都内にある個人経営の小さな居酒屋。貸し切って数年前の桐皇学園バスケ部レギュラーの面々で飲み会が開催されている。もう1時間も経っていないのに、このアルコールの匂いの充満具合に笑うしかなくなってきている。空気に酔うってどんなだ、本当に。

俺は酒に弱いので飲まずに話に参加していた。のに、酒を飲み、顔を真っ赤にした諏佐先輩が飲め飲めと水が入っていたコップに焼酎を注いできた。水だったものが瞬時に水割りへと姿を変える。いや、水の割合が少ないので水の焼酎割りだ。恐ろしい。ロックですらもっと焼酎の割合が低くなってから飲むわ!
飲まない意思を示すために、焼酎割りのコップをテーブルに置いて店員に烏龍茶を注文する。そんな俺を見て諏佐先輩は口を尖らせた。先輩、アンタもう成人して何年経ってると思ってンスか…。


「そんな顔して見てきたって、飲みませんよ。と、言うよりは飲めません。俺が飲んだら一体誰があんたら送って行くンスか」


この店から一番遠いのは俺でハンドルキーパーをかって出ていたわけなのだ。帰る道すがら一人ずつおろしていく形で。それに、このご時勢飲酒運転などご法度だ。昔は軽かったけれど、今は一体どれだけの刑罰が待ってると思っているんだ。俺はまだ捕まりたくない、人生まだまだこれからだ。楽しみたいことだってたくさんあるんだ。


「この店の上、確か誰かの下宿先だろ?大丈夫大丈夫、飲めって」


そういうと、諏佐先輩は俺の言うことを一切無視して、無理矢理俺の口に焼酎割りを流し込んできた。焼酎割りかっら!周りも酔っ払いばかりで、やれやれー!などと煽っているのがよく聞こえる。おい、全員飲んだら全員この店の2階の下宿部屋に押し込まれ雑魚寝じゃないか!狭くて死ぬ!幾度となく襲いかかる喉を焼くその感覚に耐え切れずに咽ると、目の前が真っ黒に染まった。その黒い世界の中で、弱すぎだろーと笑う声が響いていた。
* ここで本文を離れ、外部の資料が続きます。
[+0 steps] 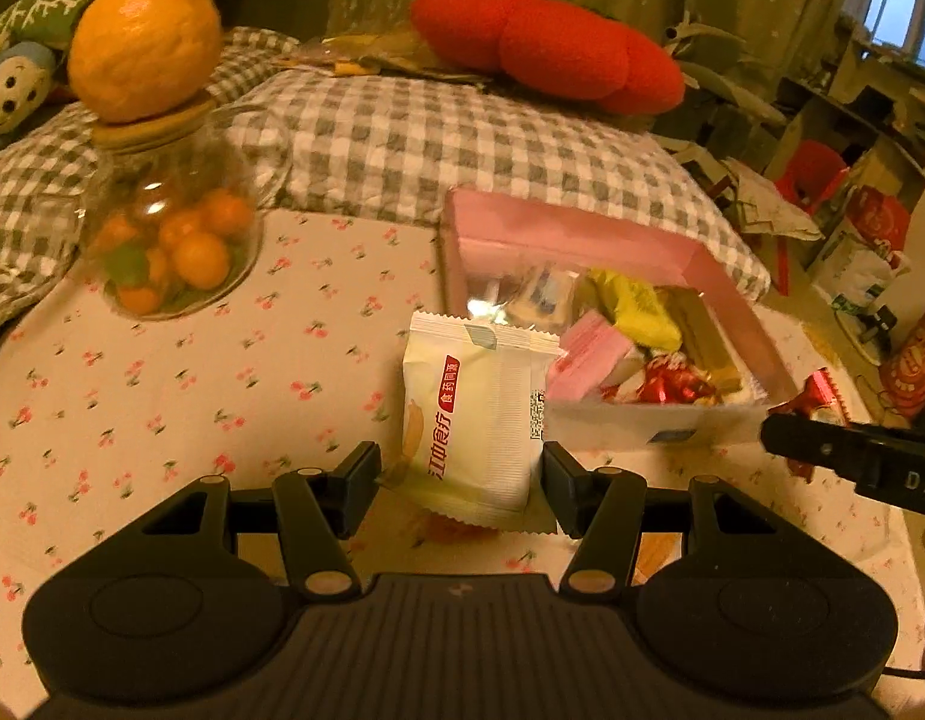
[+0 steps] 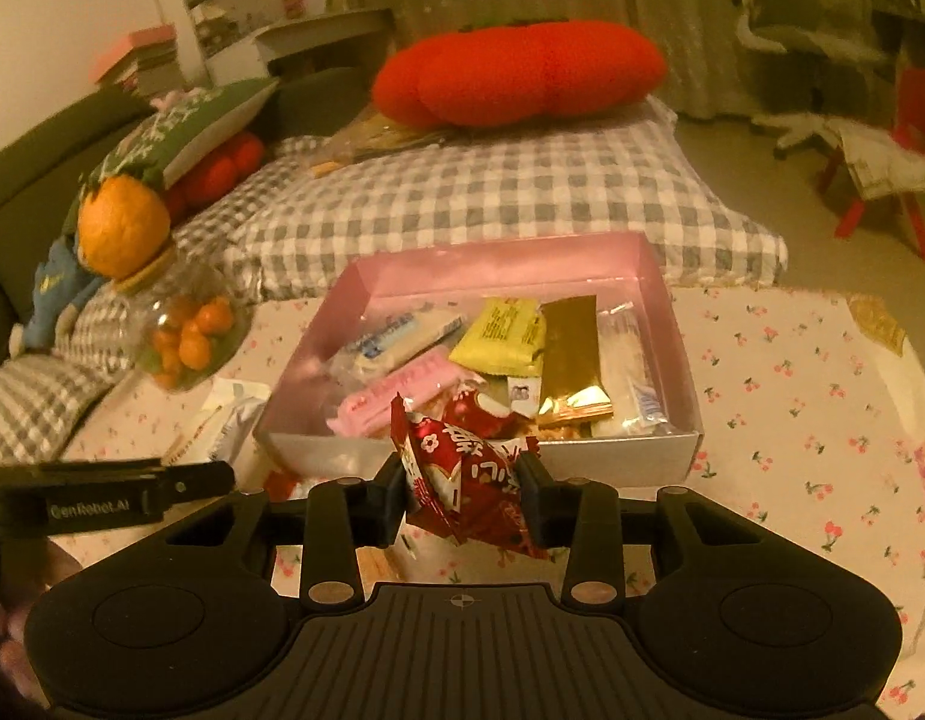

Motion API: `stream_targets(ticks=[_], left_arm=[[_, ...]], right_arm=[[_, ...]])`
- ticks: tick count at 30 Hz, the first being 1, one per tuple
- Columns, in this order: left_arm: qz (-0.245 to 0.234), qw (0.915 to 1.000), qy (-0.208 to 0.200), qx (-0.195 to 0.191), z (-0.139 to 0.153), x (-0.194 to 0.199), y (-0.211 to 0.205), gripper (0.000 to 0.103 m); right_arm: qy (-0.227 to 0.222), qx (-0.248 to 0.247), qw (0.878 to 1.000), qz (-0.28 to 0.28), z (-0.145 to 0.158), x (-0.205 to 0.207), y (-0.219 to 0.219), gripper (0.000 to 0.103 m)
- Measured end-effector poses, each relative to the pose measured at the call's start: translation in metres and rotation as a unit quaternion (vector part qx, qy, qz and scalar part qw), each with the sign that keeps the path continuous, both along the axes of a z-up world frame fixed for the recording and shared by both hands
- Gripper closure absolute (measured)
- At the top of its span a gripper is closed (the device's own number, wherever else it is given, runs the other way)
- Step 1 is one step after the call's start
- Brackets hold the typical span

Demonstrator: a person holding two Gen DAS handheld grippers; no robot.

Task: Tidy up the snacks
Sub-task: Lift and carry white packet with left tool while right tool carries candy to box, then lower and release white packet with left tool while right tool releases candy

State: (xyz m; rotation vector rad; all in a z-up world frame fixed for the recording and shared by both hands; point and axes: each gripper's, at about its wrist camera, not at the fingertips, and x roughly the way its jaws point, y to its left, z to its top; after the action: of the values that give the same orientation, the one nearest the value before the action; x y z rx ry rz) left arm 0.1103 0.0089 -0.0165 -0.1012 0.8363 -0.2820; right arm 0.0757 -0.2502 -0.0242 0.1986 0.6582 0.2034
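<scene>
A cream snack packet [image 1: 474, 420] with red lettering stands upright between the fingers of my left gripper [image 1: 462, 480], which is shut on it just left of the pink box [image 1: 582, 234]. The box holds several wrapped snacks: yellow, gold, pink, white and red. My right gripper [image 2: 465, 498] is shut on a crumpled red snack packet [image 2: 462, 468], held a little above the tablecloth at the near wall of the pink box [image 2: 492, 252]. The left wrist view shows a right fingertip [image 1: 822, 450] with that red packet [image 1: 822, 390]. In the right wrist view, a left finger [image 2: 162, 486] and the cream packet [image 2: 234, 426] appear.
A glass jar [image 1: 168, 240] of small oranges, with a big orange [image 1: 144, 42] on its lid, stands at the table's far left. The cherry-print tablecloth [image 2: 792, 408] lies open to the right of the box. A gold wrapper [image 2: 876, 324] lies far right. Behind are a checked cushion [image 2: 492, 198] and a red plush [image 2: 516, 72].
</scene>
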Motion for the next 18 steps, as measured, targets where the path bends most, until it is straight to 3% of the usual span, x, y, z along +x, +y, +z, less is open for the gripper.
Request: stream_targets(ticks=[10,13,18], left_arm=[[-0.017,0.9997,-0.016,-0.005,-0.005,0.031,-0.033,0.049],[-0.013,0.9996,-0.024,0.009,-0.005,0.042,-0.041,0.049],[0.003,0.9996,-0.023,0.013,-0.009,0.058,-0.039,0.061]], right_arm=[[-0.001,0.003,1.0,-0.026,0.0,0.047,-0.003,0.065],[0.0,0.0,1.0,-0.027,-0.001,0.062,-0.002,0.065],[0.005,0.001,1.0,-0.03,-0.004,0.086,0.003,0.065]])
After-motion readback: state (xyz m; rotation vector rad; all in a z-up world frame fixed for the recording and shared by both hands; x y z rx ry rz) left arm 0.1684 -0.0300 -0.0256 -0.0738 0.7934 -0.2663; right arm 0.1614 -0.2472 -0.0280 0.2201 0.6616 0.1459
目を覚ますと狭い1ルーム(しかも、畳だ)の布団の上だった。俺、ベッドじゃないと普段寝れないのに。体を起こすと頭痛で吐き気に襲われる。あ、頭いてぇ…割れる……。割れそうな頭を抱えていると「水飲め」と水の入ったグラスを渡された。ありがたく一気飲みをする。枯れた体が潤った気がした。気がするだけでまだまだ枯れているのだろうが。


「大丈夫か?」
「大丈夫じゃないです。こうなるから飲みたくなかったンスよ」
「悪かった悪かった」


グラスを受け取りながら笑って謝罪の言葉を口にするのは、昨晩俺に酒を飲ませた諏佐先輩だ。何故普通なんだ、俺が意識消してからもきっと飲んでいたはずなのに。


「なんで、諏佐先輩も酒弱いのに普通なンスか…」
「俺、すぐ酔うけどすぐさめるんだ。酔ってる時間の記憶はないけど、次の日全く残らないから助かってるよ」
「不公平だ!!……っ、いてぇ…」


重い頭を庇いながらもう一度布団に横になる。薬は出来るだけ飲みたくない派だからこのまま痛みを我慢するしかないのか…。もう1杯水を持ってきた諏佐先輩を見て、こういう時はいつも以上に優しいんだよなと思う。飲ませた罪悪感からか何か知らないが。
水を飲みたいけれど、また体を起こすのが億劫で再び夢の世界へ誘われることにした。